→ **Instructions for the task**: The entire listing below is to be written out exactly, minus the pictures.

→ **Collected material**:
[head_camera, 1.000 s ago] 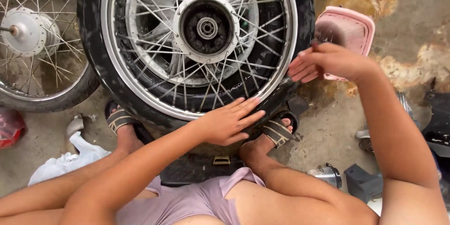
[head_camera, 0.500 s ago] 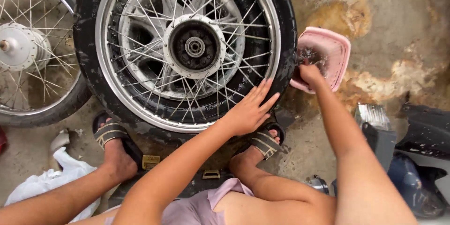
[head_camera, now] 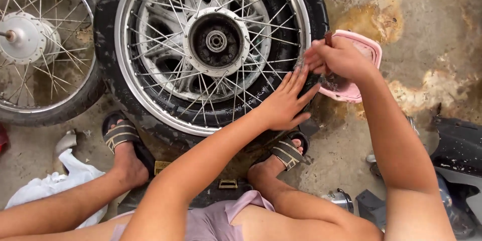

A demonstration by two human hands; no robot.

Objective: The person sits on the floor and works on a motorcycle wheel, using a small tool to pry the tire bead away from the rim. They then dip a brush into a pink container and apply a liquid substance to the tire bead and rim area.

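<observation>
A spoked motorcycle wheel (head_camera: 216,40) with a black tyre (head_camera: 314,7) lies flat on the concrete in front of me. My left hand (head_camera: 286,101) rests flat on the tyre's right side, fingers spread, holding nothing. Just above it, my right hand (head_camera: 337,59) is closed around a small brown-handled brush (head_camera: 328,37) at the edge of the chrome rim (head_camera: 301,25). Wet bristles or drips show at the rim by my fingers. A pink plastic basin (head_camera: 370,50) sits right behind that hand, partly hidden by it.
A second spoked wheel (head_camera: 30,40) lies at the left. My sandalled feet (head_camera: 123,135) (head_camera: 288,151) flank the tyre. A white plastic bag (head_camera: 55,183) is at the lower left. Dark motorcycle parts (head_camera: 459,150) and a small metal piece (head_camera: 341,198) lie at the lower right.
My right hand came away from the pink basin and moved left to the wheel rim with the brush. My left hand stayed pressed on the tyre.
</observation>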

→ **Exercise output**:
[head_camera, 1.000 s ago] 
[head_camera, 0.500 s ago] 
[head_camera, now] 

A demonstration by two human hands; no robot.

Objective: The person sits on the floor and works on a motorcycle wheel, using a small tool to pry the tire bead away from the rim. They then dip a brush into a pink container and apply a liquid substance to the tire bead and rim area.

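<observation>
A spoked motorcycle wheel (head_camera: 216,40) with a black tyre (head_camera: 314,7) lies flat on the concrete in front of me. My left hand (head_camera: 286,101) rests flat on the tyre's right side, fingers spread, holding nothing. Just above it, my right hand (head_camera: 337,59) is closed around a small brown-handled brush (head_camera: 328,37) at the edge of the chrome rim (head_camera: 301,25). Wet bristles or drips show at the rim by my fingers. A pink plastic basin (head_camera: 370,50) sits right behind that hand, partly hidden by it.
A second spoked wheel (head_camera: 30,40) lies at the left. My sandalled feet (head_camera: 123,135) (head_camera: 288,151) flank the tyre. A white plastic bag (head_camera: 55,183) is at the lower left. Dark motorcycle parts (head_camera: 459,150) and a small metal piece (head_camera: 341,198) lie at the lower right.
My right hand came away from the pink basin and moved left to the wheel rim with the brush. My left hand stayed pressed on the tyre.
</observation>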

This output contains the complete answer.